About ten years ago, when Pizza Hut had the brilliant idea of putting vinyl-like processed cheese inside the edge of the crust, and bundling in little tubs of “dipping sauce.”
Cheese-in-the-crust would have been a crap idea even if they used edible cheese.
Dipping sauce for pizza could work, I suppose, although it seems unnecessary. I still think of the ingredients listed on that horrible Pizza Hut sauce as the nadir of “fake.” A lot of crap, of course, but the one item that is lodged in my memory forever is: ARTIFICIAL MARGARINE FLAVOUR. What the blue hell?
I try to avoid chains in general, and Pizza Hut in particular, so their new Pizza Polyps Pie shouldn’t be too hard to escape.
Yeah, but they only show them eating the outside rim in the commercial.
They don’t show the awkward part after they’ve all eaten the poppables and someone goes, “shit, we just ate the handle. What do we do now?”
“Uh, get utensils?”
“What do you think this is, Russia?”
Lemme tell you a story. When my sister married a Frenchman and the whole damn famille came over, we made hamburgers on the barbeque. They all sat down, dissassembled them, and ate them with a fork and knife. If we let Mangetout keep up with his nonsense, pretty soon we’ll all be singing La Marseillaise and kissing Jack Sheerack’s big nose.
Resorting to utensils to finish off the pizza is to admit defeat, and it’s irresponsible of Pizza Hut to not fully disclose the dilemma this monstrosity will present.
Trunk I think the people in the ad would all start eating it at the same time, by bending over and eating it like pigs at a trough. They would then use their ardvark tounges to like the topping off their filty faces.
Have you seen the parody commercial on Saturday Night Live for a new food product that’s a combination of taco, pizza, burrito, and several other things, dripping with cheese, chocolate sauce, salsa, and several other sauces. It appears to weigh about ten pounds. The product described in the OP is typical of the sort of grotesque eat-with-your-hands food item that the commercial was satirizing. New food items have to be enormous messes stuffed with every possible flavor and ingredient apparently.
Just to reiterate, the question has already been answered in this thread. The Yum! corporation took over Pizza Hut and ruined it, along with all of the other previously beloved fast-food names they bought with their inexperience with restaurateuring. Taco Bell wasn’t always so bad, and the Colonel used to mean something…
That was Papajohns. I’m of many minds on this topic. I worked at a Pizza hut for a few years in the late 80’s. I really liked the food, and some of the things we’d make, that you couldn’t buy, were GREAT.

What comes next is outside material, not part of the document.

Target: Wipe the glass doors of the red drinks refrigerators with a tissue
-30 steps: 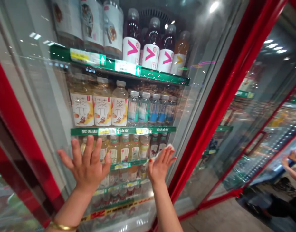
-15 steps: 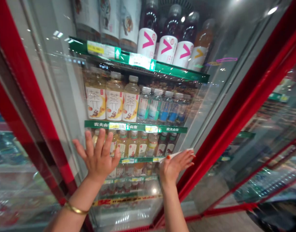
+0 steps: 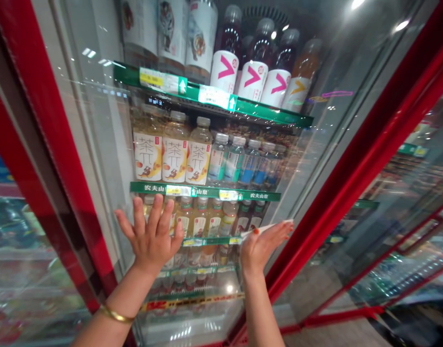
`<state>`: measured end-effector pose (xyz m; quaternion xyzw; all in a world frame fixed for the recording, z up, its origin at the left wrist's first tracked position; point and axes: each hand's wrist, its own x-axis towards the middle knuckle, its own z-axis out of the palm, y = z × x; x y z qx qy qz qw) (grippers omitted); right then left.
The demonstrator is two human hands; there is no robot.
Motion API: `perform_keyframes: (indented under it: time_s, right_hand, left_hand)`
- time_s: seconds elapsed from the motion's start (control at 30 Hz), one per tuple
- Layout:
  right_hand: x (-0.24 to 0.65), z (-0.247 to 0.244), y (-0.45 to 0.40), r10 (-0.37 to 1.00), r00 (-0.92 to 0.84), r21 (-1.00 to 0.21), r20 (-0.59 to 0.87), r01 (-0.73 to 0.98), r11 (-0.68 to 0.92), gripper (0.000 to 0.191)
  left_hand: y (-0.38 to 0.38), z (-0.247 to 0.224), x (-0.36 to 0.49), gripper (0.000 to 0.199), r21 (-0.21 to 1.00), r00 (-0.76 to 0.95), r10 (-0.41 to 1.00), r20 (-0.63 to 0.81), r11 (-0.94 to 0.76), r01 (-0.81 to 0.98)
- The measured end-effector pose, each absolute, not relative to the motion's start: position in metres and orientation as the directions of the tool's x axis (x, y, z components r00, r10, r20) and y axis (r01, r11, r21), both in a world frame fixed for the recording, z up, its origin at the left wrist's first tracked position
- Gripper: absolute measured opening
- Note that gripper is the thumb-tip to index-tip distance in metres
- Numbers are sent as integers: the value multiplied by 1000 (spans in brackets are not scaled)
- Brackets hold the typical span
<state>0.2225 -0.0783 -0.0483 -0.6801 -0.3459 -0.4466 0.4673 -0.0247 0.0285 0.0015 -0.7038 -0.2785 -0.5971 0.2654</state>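
My left hand [image 3: 154, 241] is open against the glass door [image 3: 192, 325], fingers spread and pointing up, holding nothing. A gold bangle [image 3: 116, 314] circles that wrist. Near the door's right side, my right hand [image 3: 261, 248] presses a thin white cloth or paper [image 3: 275, 224] to the glass, its fingers stretched out to the right and close together. Most of this white piece is hidden by the hand. Behind the glass stand bottles with white labels [image 3: 197, 161] on a green-edged shelf [image 3: 259, 196], just above both hands.
Red frames run down the left [image 3: 67, 140] and right [image 3: 355, 159] of the door. Larger bottles [image 3: 223, 72] fill the top shelf inside. Other glass-fronted shelves flank the door. A dark object [image 3: 420, 327] lies at the lower right.
The view has shifted slightly, so the shelves and bottles appear a little lower and farther right. Both hands keep the same pose and appear slightly farther right.
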Motion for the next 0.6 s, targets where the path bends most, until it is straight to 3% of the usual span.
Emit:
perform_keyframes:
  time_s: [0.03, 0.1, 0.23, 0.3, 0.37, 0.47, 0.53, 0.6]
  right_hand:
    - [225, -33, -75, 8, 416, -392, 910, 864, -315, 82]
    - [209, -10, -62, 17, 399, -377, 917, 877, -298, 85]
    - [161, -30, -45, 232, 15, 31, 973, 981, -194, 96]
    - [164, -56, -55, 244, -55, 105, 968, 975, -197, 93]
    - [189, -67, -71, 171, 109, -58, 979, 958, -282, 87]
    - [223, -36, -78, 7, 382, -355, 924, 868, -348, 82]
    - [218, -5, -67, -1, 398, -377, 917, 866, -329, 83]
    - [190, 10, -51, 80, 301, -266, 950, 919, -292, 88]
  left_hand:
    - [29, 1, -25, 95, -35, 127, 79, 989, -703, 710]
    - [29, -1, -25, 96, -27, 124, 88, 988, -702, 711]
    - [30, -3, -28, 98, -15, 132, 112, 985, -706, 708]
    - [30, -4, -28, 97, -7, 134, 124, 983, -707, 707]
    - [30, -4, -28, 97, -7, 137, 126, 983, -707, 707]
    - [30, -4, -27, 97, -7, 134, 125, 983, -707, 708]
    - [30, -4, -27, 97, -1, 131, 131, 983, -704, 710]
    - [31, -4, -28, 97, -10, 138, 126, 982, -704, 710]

I dunno if the cheese in the stuffed crust has to be chemically different or what, or my body can’t eat what it used to…but ever since they went to that…well…Pizza Hut gives me gas. The fact I’d have to spend 20% MORE for the privelege is just icing on the cake.
nobody is holding a gun to your head to either a)eat this ‘food’ or b)watch this ad.
1a. If you do, and you like it, everything in moderation. When I was working out 90 minutes a shot, three times a week, I could put 3500-4000 calories away a day and have zero negative impact.
Jessica Simpson…hmmm. Well. Genetics can do a lot for people. So can working out with a personal trainer. So can surgery. If you want to devote the time she does to staying in shape (and the obsessing over it), you’ll be spending a quarter of every day doing it. I can work out 3 hours a week and stay in reasonably good shape, but I’ll still have the beer belly I inherited from my Dad.
The problem here is: girls with a poor body image who want to look like that, do so with no thought to the cards they’ve been dealt, and try to do so by STARVING, not by EXCERCIZING. And the excercize required is a HUGE time sink. So they’re screwed from a few fronts.
And yeah, this ‘pizza’ is a puzzler. If Papa Murphys take n bake weren’t approaching the max I want to spend on pizza, I’d eat more pizza. As it is, I don’t really miss it.